* [Your goal] The lines to copy are those holding the string "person" in the entries below.
________
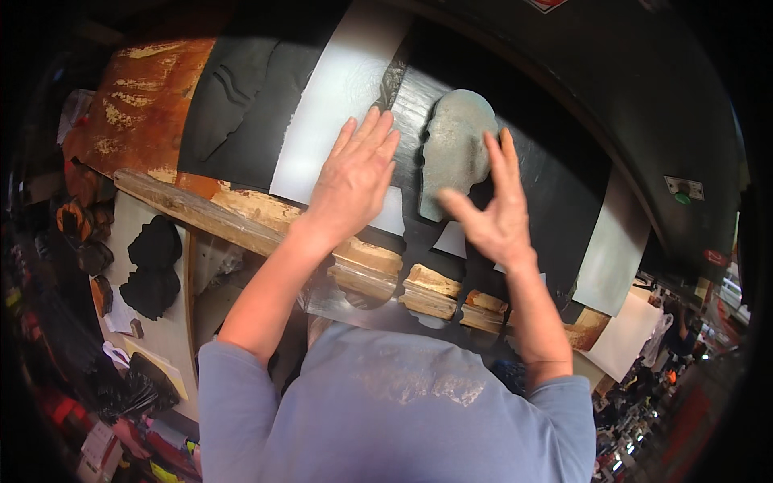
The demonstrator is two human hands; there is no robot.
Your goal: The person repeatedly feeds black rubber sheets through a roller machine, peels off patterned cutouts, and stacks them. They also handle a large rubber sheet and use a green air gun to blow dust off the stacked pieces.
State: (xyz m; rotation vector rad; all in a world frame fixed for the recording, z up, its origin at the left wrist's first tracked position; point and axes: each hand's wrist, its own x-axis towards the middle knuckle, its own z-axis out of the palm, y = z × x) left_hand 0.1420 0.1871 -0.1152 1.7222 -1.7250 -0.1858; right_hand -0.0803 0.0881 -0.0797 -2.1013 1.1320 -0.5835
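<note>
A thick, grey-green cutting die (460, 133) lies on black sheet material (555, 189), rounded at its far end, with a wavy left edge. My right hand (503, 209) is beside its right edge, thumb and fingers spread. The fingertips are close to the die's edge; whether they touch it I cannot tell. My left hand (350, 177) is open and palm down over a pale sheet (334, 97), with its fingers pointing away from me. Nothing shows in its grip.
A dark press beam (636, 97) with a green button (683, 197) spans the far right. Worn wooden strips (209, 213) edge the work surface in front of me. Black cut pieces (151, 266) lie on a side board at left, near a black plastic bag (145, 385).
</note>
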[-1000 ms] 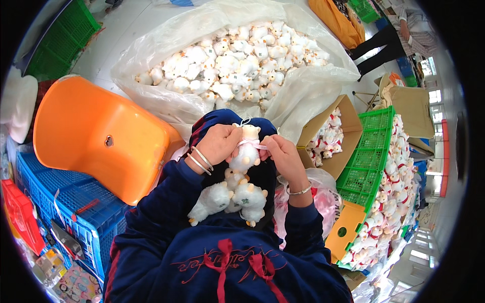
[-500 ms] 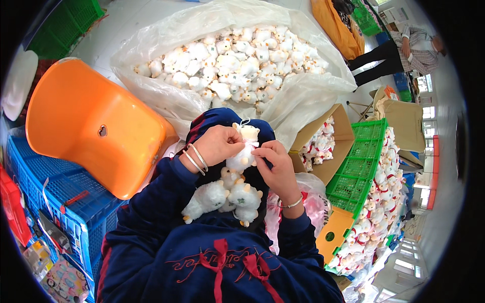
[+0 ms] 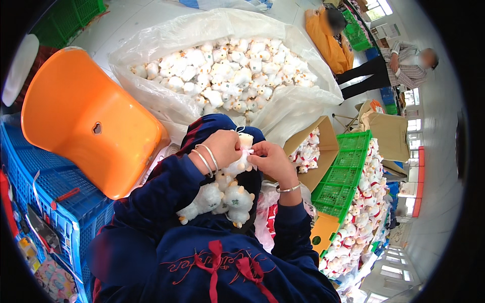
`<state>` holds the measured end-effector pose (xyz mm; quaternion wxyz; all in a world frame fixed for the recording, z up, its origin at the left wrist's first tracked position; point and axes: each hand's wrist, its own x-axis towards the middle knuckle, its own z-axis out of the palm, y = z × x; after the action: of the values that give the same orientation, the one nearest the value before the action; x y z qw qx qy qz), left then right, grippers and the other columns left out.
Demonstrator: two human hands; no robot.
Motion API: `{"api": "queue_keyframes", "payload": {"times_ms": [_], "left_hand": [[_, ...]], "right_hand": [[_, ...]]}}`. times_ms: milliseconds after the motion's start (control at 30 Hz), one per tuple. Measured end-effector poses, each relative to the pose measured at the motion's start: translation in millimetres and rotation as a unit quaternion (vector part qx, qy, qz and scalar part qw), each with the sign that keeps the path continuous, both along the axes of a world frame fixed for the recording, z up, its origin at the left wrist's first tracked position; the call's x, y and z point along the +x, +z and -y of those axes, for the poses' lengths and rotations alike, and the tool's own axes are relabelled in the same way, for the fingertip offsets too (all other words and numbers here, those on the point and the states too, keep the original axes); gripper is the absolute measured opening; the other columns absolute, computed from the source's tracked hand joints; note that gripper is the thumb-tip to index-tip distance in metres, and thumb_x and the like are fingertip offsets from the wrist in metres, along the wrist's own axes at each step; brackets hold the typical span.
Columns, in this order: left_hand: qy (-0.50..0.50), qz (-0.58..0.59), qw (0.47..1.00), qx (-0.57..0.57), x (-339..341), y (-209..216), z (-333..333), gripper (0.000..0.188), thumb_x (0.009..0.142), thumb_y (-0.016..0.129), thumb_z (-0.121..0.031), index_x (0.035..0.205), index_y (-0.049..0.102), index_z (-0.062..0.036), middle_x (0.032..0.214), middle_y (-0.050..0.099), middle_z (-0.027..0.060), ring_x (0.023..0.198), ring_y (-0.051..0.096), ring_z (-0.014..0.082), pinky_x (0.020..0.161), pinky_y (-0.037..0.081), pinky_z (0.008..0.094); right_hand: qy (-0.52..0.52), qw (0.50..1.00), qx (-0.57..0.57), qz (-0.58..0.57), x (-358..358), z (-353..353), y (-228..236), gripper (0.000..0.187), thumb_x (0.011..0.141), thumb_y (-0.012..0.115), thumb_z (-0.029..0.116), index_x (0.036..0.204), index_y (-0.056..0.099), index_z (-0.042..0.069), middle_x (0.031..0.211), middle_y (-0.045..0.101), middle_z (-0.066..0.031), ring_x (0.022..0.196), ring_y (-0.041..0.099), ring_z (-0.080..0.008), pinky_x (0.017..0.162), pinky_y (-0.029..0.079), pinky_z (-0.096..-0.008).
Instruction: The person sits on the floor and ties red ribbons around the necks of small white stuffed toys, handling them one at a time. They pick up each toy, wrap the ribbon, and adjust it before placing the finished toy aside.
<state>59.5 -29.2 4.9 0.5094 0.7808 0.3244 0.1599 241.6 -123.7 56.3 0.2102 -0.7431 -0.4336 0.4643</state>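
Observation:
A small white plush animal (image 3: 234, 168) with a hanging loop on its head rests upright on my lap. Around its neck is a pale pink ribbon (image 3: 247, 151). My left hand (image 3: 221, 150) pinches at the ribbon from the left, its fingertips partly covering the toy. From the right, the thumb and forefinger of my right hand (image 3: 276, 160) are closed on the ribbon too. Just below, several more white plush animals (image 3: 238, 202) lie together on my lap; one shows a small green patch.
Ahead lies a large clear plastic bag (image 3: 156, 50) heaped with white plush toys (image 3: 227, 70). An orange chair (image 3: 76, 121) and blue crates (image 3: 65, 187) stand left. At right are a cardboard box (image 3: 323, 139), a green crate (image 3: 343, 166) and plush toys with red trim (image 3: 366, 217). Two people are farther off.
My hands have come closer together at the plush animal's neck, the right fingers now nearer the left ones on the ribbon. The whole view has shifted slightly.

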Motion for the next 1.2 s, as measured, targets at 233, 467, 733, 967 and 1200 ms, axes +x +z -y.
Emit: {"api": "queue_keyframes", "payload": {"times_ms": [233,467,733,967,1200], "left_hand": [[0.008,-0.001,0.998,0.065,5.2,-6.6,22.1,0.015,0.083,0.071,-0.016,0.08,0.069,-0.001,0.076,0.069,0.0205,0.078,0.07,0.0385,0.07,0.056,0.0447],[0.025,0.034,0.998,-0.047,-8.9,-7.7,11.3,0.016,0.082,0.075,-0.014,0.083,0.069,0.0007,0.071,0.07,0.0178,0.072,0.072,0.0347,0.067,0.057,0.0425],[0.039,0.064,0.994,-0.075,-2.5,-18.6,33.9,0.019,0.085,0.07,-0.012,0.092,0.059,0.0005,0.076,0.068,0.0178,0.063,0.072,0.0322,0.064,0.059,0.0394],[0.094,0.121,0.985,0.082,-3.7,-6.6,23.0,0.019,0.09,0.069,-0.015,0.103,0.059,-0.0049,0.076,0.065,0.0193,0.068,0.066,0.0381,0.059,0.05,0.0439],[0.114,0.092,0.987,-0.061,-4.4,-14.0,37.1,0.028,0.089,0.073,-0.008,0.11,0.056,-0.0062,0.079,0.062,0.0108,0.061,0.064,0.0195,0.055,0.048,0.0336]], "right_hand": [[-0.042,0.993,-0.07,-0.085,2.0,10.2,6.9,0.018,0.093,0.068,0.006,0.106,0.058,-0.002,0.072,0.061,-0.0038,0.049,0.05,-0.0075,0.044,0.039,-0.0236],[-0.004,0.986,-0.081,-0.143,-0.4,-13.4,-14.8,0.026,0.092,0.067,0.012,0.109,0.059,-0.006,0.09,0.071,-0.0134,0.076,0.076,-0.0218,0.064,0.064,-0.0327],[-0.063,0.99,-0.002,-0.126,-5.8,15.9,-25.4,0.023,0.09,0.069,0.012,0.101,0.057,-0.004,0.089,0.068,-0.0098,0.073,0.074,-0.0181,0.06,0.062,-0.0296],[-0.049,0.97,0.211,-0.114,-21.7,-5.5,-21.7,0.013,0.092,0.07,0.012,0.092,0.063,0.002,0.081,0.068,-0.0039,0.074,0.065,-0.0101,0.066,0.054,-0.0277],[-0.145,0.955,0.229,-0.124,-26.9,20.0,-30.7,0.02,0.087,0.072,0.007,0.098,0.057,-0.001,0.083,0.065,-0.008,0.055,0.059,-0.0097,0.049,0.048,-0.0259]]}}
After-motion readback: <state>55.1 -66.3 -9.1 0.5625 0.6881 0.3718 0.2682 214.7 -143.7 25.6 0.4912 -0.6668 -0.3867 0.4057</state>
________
* [Answer for this exercise]
Your goal: The person repeatedly feeds black rubber sheets through a roller machine, peels off patterned cutouts, and stacks them. They also handle a large rubber sheet and use a green air gun to blow dust off the stacked pieces.
Instruction: The person sits on the floor and ties red ribbons around the necks of small white stuffed toys, handling them one at a time. They pick up each toy, wrap the ribbon, and adjust it before placing the finished toy aside.

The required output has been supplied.